• To do: Scan the data below and state the number of lines that include the word "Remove", adding no comment.

Top of Collected material

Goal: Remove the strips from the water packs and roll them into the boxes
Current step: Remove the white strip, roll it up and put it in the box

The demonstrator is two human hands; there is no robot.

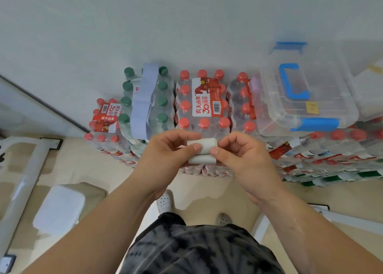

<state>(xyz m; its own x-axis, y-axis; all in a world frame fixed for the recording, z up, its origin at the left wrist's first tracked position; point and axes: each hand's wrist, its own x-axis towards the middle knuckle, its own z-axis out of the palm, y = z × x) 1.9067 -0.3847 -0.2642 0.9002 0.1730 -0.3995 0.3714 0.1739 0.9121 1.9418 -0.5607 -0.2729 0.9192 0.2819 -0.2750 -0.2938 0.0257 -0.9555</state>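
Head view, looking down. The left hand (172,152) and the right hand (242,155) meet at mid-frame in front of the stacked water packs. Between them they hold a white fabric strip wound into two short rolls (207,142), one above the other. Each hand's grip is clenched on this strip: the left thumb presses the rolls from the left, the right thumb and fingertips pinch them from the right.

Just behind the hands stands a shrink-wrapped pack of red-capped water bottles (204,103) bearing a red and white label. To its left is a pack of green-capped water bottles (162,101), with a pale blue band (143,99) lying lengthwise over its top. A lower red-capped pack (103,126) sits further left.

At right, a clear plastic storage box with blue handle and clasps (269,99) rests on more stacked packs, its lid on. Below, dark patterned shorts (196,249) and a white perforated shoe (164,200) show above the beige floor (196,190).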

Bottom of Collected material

• Answer for the task: 2